I knew he was a little bit askew with the driver. He didn't hit them exactly where he was aiming too often. But he was very confident, very proud, and he had a calmness. He was a great putter. He had a big backswing on his putter, and sort of a gliding follow-through, a lot like Ben Crenshaw. Just a real long, smooth, gorgeous putting stroke.
You could definitely see he was going to be a super, super player.Royal Birkdale's 450-yard, par-4 first hole played to a 4.51 scoring average in 2008, making it the second-toughest on the course. (David Cannon/Getty Images)
PGATOUR.COM: Your housemate that week was Sam Snead, who was 64 years old at the time. The Sports Illustrated story from your victory says that he lectured you after the third round, when you slammed your visor to the ground and kicked it in disgust. He told you, 'You don't throw your cap to the ground, son. That's not you. Hit golf shots is what you do best.' How did you guys end up rooming together?
MILLER: That was totally cool. Ed Barner of Uni Managers International had a bunch of players like Grier Jones, Jerry Heard, Jim Simons, Ed Sneed, J.C. Snead, Billy Casper and myself. He was good friends with Sam, being his manager, and so -- I can't believe Sam was even playing in that British Open -- it was a hoot staying with him all week. That was one of the greatest memories of that win, just watching him kick the top of the doorjamb at his age. (Note: Snead was competing to celebrate the 30th anniversary of his win in the 1946 Open Championship. He shot 79-75 and missed the cut in 1976.)
PGATOUR.COM: You'll be at Birkdale this year to commentate on The Open Championship. What do you miss about calling the U.S. Open, and what do you enjoy about your new role?
MILLER: As a young boy, my dad just instilled that (the U.S. Open) was going to be the one he was going to work with me towards winning. Everything was groomed towards winning the U.S. Open.
There's a time and a season for everything, and I miss it, but I'm proud that I was given the opportunity to cover our national championship.
It's changed a lot. I grew up with narrow fairways at the U.S. Open and long rough, and honestly it's been really tough for me to see the changes in the U.S. Open for the last several years. It's just a more gentle championship off the tee than it used to be.
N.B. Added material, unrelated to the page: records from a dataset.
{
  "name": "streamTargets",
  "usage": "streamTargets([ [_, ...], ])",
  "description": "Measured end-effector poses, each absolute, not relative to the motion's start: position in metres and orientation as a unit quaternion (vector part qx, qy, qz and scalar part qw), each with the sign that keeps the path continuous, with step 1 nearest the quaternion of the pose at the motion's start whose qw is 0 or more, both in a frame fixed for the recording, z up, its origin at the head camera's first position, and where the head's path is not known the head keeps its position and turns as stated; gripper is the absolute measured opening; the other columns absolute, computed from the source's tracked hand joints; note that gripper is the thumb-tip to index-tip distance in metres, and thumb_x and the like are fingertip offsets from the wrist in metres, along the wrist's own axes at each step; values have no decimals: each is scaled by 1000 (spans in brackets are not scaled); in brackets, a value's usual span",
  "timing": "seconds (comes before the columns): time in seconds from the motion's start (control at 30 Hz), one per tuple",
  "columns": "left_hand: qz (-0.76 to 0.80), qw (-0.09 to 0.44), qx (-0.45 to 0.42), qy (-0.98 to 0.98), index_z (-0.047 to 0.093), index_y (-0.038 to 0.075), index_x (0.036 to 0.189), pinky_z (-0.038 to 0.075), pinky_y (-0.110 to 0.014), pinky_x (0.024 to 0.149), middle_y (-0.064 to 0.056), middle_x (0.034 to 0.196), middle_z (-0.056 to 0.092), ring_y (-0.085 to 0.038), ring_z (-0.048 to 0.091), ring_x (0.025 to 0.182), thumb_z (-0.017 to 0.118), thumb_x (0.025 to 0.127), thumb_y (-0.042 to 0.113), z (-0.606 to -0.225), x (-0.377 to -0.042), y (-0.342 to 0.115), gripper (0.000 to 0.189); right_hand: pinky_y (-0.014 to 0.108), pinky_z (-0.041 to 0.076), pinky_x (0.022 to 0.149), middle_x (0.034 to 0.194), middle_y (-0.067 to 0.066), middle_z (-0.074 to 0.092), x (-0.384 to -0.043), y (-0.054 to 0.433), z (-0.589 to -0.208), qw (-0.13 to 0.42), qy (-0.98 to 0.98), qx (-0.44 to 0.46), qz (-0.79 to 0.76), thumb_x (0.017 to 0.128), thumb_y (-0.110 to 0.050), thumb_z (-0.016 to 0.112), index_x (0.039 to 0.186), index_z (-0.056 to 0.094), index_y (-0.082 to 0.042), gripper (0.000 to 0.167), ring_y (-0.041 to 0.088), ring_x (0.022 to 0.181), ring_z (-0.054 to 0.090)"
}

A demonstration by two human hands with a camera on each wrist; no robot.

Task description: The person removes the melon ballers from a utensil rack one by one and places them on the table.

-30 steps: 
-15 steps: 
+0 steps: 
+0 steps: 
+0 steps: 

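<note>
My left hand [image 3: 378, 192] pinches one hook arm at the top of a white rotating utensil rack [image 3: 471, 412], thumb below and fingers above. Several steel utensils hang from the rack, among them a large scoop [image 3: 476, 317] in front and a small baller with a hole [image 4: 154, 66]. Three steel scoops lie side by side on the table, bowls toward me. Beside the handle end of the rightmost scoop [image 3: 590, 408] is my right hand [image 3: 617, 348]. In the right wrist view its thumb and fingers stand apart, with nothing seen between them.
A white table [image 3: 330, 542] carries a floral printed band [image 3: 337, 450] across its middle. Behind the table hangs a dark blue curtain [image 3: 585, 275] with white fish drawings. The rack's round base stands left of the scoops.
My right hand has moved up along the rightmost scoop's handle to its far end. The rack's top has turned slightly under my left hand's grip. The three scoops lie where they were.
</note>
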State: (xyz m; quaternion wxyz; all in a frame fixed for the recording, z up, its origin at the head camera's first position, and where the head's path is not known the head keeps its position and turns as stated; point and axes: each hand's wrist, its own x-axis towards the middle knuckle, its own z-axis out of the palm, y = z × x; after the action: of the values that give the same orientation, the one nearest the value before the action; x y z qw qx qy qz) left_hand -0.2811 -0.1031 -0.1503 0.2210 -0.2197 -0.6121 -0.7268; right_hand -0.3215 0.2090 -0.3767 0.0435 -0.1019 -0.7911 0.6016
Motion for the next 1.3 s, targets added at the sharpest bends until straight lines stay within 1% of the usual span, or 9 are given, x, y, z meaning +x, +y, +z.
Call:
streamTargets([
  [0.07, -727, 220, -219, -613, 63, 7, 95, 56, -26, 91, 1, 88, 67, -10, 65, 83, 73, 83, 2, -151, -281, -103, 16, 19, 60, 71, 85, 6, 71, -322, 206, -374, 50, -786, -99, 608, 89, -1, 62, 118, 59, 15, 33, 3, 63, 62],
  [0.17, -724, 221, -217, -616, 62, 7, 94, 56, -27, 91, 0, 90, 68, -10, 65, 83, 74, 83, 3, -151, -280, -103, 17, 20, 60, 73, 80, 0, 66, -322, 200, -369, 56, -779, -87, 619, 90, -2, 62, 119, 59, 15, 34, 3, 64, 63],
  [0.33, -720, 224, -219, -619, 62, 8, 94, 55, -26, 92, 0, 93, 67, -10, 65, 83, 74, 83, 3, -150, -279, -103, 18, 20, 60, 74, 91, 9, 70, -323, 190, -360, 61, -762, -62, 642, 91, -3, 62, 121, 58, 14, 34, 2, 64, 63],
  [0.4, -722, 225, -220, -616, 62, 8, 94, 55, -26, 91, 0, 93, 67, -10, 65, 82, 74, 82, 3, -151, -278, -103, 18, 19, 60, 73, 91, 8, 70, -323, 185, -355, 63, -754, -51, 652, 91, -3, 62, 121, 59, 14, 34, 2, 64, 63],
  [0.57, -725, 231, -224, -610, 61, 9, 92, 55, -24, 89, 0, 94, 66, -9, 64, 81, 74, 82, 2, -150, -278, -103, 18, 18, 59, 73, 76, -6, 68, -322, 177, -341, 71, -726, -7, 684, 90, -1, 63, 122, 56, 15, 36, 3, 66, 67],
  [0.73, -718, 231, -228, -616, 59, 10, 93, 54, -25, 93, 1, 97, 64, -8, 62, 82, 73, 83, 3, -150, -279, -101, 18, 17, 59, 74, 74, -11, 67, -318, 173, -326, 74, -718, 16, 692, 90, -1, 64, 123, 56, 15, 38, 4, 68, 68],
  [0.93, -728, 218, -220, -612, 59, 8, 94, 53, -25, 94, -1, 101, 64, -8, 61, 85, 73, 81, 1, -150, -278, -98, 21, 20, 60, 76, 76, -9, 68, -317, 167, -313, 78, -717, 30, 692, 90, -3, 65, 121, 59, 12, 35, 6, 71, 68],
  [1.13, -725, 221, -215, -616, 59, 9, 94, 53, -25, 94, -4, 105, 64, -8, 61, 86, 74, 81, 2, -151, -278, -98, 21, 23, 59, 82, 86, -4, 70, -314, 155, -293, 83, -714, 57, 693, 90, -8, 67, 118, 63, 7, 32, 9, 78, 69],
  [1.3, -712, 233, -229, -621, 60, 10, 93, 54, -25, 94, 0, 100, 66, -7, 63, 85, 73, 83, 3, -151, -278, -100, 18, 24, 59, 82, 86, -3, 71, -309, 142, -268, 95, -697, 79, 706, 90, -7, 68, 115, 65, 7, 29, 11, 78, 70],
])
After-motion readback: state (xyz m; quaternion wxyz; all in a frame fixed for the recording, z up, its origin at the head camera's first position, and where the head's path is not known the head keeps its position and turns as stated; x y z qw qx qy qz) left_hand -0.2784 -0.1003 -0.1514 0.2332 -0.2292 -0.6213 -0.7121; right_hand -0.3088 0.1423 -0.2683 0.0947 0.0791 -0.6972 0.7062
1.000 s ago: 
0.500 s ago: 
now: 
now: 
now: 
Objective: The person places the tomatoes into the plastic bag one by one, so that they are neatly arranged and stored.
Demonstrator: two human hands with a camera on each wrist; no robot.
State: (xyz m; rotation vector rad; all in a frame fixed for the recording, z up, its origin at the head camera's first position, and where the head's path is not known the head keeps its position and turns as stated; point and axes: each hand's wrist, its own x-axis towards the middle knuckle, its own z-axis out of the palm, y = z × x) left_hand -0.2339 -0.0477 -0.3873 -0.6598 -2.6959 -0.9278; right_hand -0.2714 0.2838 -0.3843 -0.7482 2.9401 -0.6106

I miss the long rough and I miss the rough around the greens where you had to chop it out. It's hard for me to see the direction the U.S. Open is going. I guess I've just got to get with it and accept it. But I'd like to see it go back to where really accuracy is rewarded, not scrambling.
Last year's Open was probably one of the greatest majors in the history of golf, with Phil shooting 65 and Stenson shooting 63. It was just a great, great day of golf. The history of The Open is one thing, and it really is the world's championship.